High Explosives Implosion Testing: Large-scale hydrodynamic experiments conducted at the Parchin military complex to simulate nuclear weapon detonations.


The Green Salt Project: Clandestine efforts combining uranium conversion, high-explosives testing, and missile re-entry vehicle design.


Detonator Development: The engineering of fast-acting exploding bridgewire (EBW) detonators suitable for a nuclear weapon device.


Integration into a Missile: Engineering blueprints aiming to fit a nuclear payload inside the re-entry vehicle of Iran's Shahab-3 ballistic missile.

Note: While a political compromise formally "closed" the PMD file in December 2015 to let the nuclear deal move forward, the IAEA noted that Iran never fully disclosed the historical extent of its weapons research.


B. The Undeclared Materials and Sites Investigation (2018–Present)


In 2018, a second major portfolio emerged after independent intelligence (the Mossad) uncovered an "atomic archive" in Tehran.


If Israeli Intelligence had not been able to accomplish this phenomenal intelligence feat -- there would have been several important locations that would have been completely ignored by United Nations inspectors due to the regime's violations of its disclosure obligations.


The IAEA opened a new probe into four undeclared locations where environmental swipe tests detected particles of man-made, chemically altered uranium.


For years, Iran has either blocked physical access, "sanitized" the sites to erase evidence, or failed to provide technically credible answers:


Turquzabad: An open-air site in Tehran where the IAEA found processed uranium particles. The agency concluded Iran used the site to secretly store heavily contaminated equipment and nuclear materials between 2009 and 2018 before sanitizing it.

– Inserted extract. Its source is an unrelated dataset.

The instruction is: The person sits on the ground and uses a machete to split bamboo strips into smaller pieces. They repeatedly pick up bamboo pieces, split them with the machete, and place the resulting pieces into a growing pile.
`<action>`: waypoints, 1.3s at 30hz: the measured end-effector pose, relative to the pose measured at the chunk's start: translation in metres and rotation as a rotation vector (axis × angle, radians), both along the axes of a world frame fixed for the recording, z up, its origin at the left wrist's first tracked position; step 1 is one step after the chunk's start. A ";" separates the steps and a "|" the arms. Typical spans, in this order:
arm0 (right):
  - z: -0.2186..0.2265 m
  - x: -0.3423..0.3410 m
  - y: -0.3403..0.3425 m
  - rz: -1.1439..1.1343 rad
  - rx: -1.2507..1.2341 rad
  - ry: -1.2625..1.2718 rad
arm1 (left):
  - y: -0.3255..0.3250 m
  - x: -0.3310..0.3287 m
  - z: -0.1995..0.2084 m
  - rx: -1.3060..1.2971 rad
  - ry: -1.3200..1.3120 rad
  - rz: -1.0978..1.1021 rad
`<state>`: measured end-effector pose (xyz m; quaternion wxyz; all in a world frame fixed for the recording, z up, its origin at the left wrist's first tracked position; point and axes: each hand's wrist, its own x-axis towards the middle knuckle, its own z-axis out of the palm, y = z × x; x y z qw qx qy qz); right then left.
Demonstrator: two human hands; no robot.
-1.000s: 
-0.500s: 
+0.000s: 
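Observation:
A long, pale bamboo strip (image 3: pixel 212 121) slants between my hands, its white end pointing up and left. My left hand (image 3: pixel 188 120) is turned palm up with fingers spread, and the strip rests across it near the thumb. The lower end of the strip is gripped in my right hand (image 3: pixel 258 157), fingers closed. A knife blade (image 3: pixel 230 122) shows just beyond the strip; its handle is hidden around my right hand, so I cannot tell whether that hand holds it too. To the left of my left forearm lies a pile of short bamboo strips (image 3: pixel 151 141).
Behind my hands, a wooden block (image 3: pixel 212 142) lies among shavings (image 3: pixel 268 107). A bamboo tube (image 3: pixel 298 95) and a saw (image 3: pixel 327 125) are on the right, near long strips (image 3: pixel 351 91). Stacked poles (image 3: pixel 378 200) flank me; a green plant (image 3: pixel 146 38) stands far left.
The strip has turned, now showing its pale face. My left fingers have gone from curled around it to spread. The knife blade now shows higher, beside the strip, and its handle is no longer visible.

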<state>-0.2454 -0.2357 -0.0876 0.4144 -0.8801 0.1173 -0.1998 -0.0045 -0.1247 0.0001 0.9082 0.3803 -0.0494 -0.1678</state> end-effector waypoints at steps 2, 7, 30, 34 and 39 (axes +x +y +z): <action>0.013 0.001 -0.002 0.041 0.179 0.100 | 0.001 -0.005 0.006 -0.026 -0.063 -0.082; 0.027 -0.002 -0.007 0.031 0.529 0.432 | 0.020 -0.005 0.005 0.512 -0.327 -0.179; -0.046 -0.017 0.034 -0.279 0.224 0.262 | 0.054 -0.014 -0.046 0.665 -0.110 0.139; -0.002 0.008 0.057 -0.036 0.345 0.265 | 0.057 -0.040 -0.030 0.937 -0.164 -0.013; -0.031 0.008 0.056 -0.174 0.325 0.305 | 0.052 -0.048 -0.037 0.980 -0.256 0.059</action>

Varamin: A location suspected of housing a clandestine pilot-scale facility for uranium ore conversion in the early 2000s. Iran failed to give a credible explanation for the uranium traces discovered here.

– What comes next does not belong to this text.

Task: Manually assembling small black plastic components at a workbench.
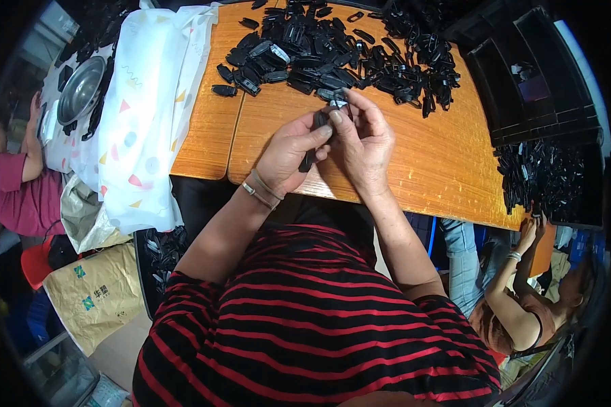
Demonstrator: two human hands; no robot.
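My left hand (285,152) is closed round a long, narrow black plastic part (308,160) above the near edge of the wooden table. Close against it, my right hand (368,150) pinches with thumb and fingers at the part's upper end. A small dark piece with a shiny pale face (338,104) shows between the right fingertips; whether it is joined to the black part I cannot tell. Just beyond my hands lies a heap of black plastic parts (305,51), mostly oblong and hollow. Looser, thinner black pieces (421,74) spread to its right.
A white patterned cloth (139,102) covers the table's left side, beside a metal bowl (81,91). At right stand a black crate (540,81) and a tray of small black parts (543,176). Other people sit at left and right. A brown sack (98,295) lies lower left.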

Lavisan-Shian: A historical site where a uranium metal disc was utilized for small-scale neutron initiator tests.


Marivan: A site near Abadeh linked to high-explosive implosion testing and the preparation of neutron detectors. (The IAEA paused questions on this specific location in 2023 after receiving an explanation, though it remains tied to the wider historical weapons work).


The gridlock over these outstanding issues culminated in the IAEA Board of Governors passing a resolution formally declaring Iran in breach of its Non-Proliferation Treaty Safeguards Agreement.


The IAEA warns it has lost "continuity of knowledge" over Iran's highly enriched uranium inventories and centrifuge manufacturing, while Iran continues to deny inspectors access to facilities that were bombed.


The challenge is compounded by the facts that the JCPOA allowed for the development of advanced centrifuges which are more efficient and easier to hide - as well as the regime's numerous "partners in crime", two of which, quite ironically, happen to be playing key roles in these negotiations.


All sanctions preventing sales of any nuclear related materials or weapons -- including dual-use materials -- must be strictly enforced as an essential deterrent.


Commentators and political hacks are trying to assure the American peiple that we will "trust but verify". The ugly truth is that in the case of this regime you cannot trust and you cannot verify.


That is why the only certain way to prevent Iran from continuing on its path of mass destruction - and from eventually developing nuclear weapons - is to eliminate it and to and support the Iranian people in their valiant struggle for freedom and self determination.